RCB — Topped the Table, Lost the Vibe

18 points. Best NRR (+0.783). Defending champions. On paper, everything checks out.

In practice? They got dismantled by SRH by 55 runs in their last game. SRH put up 255/4. RCB chased like the air had gone out of the tyres. Virender Sehwag tried to spin it — “they played the scenario perfectly, they got top spot” — but you don’t fluke your way into a 55-run loss. You get exposed.

The good news: Wasim Jaffer still thinks they beat GT. The other good news: Virat Kohli is doing Virat Kohli things, and Dharamsala traditionally rewards pace, which suits their attack — and Bhuvneshwar Kumar’s 21-wicket comeback season gives them a genuine edge. The bad news: Phil Salt’s availability is a question mark, and an RCB without Salt at the top is an RCB leaning entirely on one man. We’ve seen that movie. It usually ends in tears at Eden Gardens.

Honest read: Title favourites if they win Q1. Eliminator-bound disaster if they don’t.

GT — The Quietly Terrifying One

Also 18 points.

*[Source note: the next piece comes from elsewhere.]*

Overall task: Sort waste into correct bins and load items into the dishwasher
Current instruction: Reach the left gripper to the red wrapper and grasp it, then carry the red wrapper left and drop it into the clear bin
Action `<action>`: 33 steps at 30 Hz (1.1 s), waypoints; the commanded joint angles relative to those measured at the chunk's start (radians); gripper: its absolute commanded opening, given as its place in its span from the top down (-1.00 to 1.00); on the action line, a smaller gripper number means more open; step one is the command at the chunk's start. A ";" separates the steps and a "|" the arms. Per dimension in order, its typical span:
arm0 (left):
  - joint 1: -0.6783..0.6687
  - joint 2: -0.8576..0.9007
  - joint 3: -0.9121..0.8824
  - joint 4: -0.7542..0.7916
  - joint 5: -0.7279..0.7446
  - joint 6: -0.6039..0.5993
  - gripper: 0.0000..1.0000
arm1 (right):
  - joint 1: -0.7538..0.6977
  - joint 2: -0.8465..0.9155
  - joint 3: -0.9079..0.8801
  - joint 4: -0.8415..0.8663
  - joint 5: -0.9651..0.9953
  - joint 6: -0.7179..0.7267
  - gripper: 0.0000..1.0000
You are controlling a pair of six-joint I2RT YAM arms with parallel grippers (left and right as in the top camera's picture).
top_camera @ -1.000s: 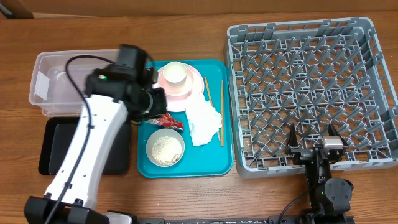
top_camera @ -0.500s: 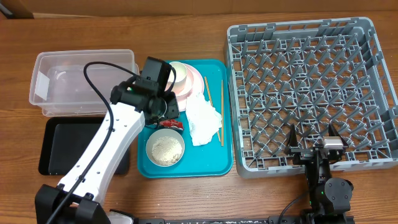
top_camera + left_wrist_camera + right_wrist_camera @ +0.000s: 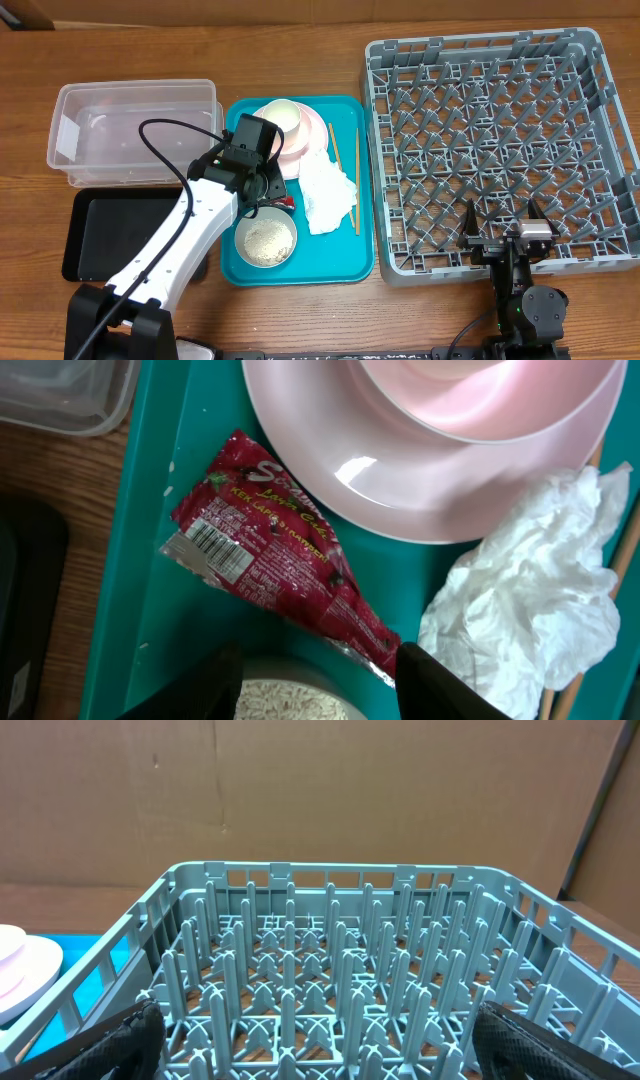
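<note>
Snack wrapper (image 3: 270, 560) on teal tray (image 3: 140, 630) beneath spread left claw (image 3: 318, 658)

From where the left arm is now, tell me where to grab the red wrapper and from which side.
Grip the red wrapper across its crinkled middle, from straight above. It lies flat and diagonal on the teal tray, so the open left gripper should straddle its narrow width, clear of the pink plate beside it.

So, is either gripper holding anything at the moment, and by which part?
Nothing is held. The left gripper stands open over the red wrapper on the teal tray; the right gripper is open, empty.
</note>
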 commanded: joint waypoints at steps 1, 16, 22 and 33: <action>-0.006 0.041 -0.020 0.024 -0.045 -0.044 -0.04 | 0.006 -0.004 -0.010 0.005 0.006 0.000 -1.00; -0.006 0.275 -0.020 0.143 -0.045 -0.043 -0.06 | 0.006 -0.004 -0.010 0.005 0.006 0.000 -1.00; -0.006 0.288 -0.017 0.147 -0.046 -0.043 0.75 | 0.006 -0.004 -0.010 0.005 0.006 0.000 -1.00; 0.011 0.207 0.253 -0.012 -0.153 0.012 0.92 | 0.006 -0.004 -0.010 0.005 0.006 0.000 -1.00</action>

NRR just behind RCB. No drama, no headlines, no off-field circus. Just a team that’s won 9 of 14 and barely been talked about.

That’s the GT special. They were the same in their title year, and they’re the same now. The bowling is balanced, the batting has depth, and they’re walking into Dharamsala without the weight of being “the team that has to deliver.” RCB carries that. GT just plays cricket.

The risk: they’ve been quietly dominant for two months, which means the form ceiling is already known. There’s no extra gear to find. Whatever GT is right now is what GT is on May 26.

Honest read: Most likely to win Qualifier 1. Slight favourites to win the title if they do.

SRH — The Most Dangerous Third Seed In IPL History

255/4 against RCB. In a must-win game. With the table topper sitting across the field. That’s not form. That’s a statement.

Suresh Raina is publicly backing them for a second title. The batting is hitting different — Klaasen has been doing this all season, and the openers and middle order are all firing too. The bowling is the weak link, but at this point SRH are happy to win 220 vs 215 shootouts. They’ll take it.

The cruel part: they have to win the Eliminator first, then Qualifier 2, then the final. Three knockout games in five days. No team has come through that route since CSK in 2014. Eleven years and counting.

Honest read: Most in-form team. Hardest path. If anyone breaks the Q1-curse it’s them.

RR — The Team Nobody Wanted To Draw

Beat MI by 30 runs at Wankhede on the final night. Knocked out PBKS, KKR, DC in one swing — PBKS went from unbeaten to eliminated in 12 days, which tells you how brutal this league is. Walked into the playoffs on momentum nobody else has — the relief of “we shouldn’t even be here.”

RR’s path is the hardest. SRH first. Then either RCB or GT in Qualifier 2. Then the final. They also have to do it without the dugout drama becoming the story again.

Honest read: Dark horse but the bracket is brutal. Beating SRH is the entire season.

Who Actually Wins It

GT win Qualifier 1. SRH win the Eliminator. SRH beat RCB in Q2 (RCB’s chase nerves are not coming back from that 55-run loss in three days). And then May 31 in Ahmedabad becomes GT vs SRH for the trophy.

Pick GT. The 93.3% stat exists for a reason, and SRH’s bowling finally cracks against a side that doesn’t fold under 220.